• **Goal of the exercise**: Every line in the records below with the string "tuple" is to be copied out.

• **Data for this exercise**:
━━━━━━━━━━━━━━━━━━━━━━━━━━━━━━
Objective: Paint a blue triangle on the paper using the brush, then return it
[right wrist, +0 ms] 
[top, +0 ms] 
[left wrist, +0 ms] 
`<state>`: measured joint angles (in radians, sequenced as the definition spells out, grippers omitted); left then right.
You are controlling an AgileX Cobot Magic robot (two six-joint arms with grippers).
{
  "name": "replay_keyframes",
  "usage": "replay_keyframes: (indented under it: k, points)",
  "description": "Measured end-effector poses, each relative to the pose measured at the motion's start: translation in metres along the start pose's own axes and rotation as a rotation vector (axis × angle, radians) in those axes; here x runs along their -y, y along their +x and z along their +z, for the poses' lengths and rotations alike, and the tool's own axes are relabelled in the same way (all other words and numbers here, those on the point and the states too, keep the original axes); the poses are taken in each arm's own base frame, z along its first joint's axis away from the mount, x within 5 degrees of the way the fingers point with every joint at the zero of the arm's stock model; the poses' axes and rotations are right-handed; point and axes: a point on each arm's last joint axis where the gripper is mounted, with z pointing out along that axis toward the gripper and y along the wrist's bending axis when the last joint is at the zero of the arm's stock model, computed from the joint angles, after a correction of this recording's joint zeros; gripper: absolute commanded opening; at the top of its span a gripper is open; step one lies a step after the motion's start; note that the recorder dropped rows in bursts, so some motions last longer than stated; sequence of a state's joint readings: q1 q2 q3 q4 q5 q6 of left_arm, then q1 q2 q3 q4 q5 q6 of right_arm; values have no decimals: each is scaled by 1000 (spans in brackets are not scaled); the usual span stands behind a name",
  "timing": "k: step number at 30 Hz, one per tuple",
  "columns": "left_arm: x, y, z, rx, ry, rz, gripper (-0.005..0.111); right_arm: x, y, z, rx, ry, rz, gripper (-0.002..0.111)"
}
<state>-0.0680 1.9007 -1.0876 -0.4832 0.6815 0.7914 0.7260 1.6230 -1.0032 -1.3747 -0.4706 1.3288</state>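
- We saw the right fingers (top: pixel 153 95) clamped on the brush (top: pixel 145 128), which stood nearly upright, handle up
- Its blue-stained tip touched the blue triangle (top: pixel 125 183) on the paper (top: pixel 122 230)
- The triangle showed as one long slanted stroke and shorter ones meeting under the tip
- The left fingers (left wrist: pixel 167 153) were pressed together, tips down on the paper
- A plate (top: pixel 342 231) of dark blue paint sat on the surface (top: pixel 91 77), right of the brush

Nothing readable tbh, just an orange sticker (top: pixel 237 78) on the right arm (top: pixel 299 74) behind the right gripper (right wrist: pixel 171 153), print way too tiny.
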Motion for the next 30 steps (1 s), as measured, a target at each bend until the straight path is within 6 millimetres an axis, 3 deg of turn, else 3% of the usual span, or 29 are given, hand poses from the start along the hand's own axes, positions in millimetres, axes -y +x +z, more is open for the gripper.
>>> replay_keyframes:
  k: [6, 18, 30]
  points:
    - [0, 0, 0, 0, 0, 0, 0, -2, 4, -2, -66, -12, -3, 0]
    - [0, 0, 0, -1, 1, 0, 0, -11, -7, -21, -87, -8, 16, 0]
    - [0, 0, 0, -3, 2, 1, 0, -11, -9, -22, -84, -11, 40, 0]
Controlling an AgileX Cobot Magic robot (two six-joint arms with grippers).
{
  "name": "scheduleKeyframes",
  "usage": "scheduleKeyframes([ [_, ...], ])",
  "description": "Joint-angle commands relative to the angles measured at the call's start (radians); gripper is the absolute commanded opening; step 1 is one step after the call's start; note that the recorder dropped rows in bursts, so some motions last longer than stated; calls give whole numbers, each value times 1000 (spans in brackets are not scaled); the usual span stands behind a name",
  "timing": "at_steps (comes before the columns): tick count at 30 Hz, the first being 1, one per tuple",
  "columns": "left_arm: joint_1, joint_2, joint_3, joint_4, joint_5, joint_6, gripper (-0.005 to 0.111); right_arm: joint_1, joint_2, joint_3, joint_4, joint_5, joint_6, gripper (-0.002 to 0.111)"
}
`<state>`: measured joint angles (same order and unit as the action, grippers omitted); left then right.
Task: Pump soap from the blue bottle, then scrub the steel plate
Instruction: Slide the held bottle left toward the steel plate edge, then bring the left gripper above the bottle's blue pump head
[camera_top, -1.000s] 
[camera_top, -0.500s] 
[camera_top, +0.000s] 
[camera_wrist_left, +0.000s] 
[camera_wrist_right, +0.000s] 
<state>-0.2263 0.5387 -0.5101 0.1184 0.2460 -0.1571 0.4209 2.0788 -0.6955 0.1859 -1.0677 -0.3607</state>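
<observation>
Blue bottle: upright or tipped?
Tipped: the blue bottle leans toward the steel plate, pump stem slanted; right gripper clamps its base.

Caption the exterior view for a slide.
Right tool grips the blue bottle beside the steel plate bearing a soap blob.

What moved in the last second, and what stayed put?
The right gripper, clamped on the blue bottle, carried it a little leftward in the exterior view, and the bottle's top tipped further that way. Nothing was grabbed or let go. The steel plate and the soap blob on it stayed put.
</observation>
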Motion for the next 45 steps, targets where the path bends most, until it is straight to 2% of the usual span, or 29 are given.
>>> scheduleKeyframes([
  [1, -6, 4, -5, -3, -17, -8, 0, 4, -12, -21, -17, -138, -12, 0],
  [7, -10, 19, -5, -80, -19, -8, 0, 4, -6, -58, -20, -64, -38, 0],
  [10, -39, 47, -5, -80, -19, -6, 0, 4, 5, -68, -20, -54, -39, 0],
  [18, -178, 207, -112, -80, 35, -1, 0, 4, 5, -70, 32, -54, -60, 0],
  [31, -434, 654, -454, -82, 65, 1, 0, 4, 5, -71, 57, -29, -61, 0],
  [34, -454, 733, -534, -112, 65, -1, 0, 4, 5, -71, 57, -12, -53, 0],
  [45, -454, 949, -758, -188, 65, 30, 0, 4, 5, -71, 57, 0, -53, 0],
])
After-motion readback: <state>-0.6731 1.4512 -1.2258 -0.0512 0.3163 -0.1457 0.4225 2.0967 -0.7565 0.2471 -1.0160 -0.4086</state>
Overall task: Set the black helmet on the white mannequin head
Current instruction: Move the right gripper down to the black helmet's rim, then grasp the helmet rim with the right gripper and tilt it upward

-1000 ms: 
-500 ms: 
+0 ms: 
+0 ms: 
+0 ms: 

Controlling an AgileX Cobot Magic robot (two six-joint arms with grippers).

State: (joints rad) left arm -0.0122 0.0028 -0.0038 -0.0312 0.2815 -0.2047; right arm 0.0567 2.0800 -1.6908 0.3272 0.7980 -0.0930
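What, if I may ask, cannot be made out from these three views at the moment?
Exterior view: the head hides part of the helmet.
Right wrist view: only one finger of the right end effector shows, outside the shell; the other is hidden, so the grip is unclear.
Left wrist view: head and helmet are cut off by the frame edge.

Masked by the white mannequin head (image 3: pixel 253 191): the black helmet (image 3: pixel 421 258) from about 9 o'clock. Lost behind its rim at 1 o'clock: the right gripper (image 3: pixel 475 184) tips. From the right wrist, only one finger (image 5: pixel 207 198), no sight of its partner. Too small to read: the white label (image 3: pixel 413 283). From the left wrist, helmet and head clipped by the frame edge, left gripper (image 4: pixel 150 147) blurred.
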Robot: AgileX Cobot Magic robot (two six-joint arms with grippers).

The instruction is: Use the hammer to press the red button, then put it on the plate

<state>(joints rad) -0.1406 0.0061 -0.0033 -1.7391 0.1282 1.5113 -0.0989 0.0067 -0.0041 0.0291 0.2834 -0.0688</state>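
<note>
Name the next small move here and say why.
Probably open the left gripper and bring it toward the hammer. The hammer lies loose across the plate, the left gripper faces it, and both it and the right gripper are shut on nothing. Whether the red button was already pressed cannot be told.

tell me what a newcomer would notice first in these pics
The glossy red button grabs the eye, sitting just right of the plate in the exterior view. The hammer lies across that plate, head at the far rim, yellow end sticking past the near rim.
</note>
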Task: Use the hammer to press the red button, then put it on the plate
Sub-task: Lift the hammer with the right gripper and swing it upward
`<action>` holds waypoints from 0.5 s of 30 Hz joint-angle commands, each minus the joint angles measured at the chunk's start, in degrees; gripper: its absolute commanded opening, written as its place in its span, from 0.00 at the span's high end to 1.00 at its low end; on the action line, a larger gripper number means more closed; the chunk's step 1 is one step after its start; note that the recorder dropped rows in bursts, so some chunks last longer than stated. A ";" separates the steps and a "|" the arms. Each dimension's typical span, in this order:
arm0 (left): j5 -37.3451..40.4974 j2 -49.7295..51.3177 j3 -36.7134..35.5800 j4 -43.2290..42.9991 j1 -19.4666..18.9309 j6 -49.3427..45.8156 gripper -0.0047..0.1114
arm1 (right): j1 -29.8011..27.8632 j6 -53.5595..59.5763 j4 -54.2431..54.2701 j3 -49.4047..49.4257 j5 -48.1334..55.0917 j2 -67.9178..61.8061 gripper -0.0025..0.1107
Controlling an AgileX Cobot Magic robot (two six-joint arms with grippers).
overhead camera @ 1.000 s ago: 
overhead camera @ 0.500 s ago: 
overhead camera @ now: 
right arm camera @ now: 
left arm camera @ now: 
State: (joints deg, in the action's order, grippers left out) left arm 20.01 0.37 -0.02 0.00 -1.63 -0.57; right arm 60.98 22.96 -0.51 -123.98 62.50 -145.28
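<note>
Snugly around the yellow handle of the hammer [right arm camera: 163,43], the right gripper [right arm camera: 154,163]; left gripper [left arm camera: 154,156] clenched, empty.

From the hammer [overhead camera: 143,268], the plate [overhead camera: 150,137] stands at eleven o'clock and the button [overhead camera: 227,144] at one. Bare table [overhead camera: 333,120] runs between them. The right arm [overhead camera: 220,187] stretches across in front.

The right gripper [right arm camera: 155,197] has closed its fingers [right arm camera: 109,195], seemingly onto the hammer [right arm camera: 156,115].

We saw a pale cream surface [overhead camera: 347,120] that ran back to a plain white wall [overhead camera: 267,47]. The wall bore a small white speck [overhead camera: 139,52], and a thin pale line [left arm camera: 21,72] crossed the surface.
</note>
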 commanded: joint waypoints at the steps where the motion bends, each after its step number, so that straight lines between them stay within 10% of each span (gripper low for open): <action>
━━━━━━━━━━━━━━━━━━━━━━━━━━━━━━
• **Answer space**:
  "timing": "k: step number at 30 Hz, one per tuple",
  "timing": "at_steps (comes before the columns): tick count at 30 Hz, the first being 1, one per tuple",

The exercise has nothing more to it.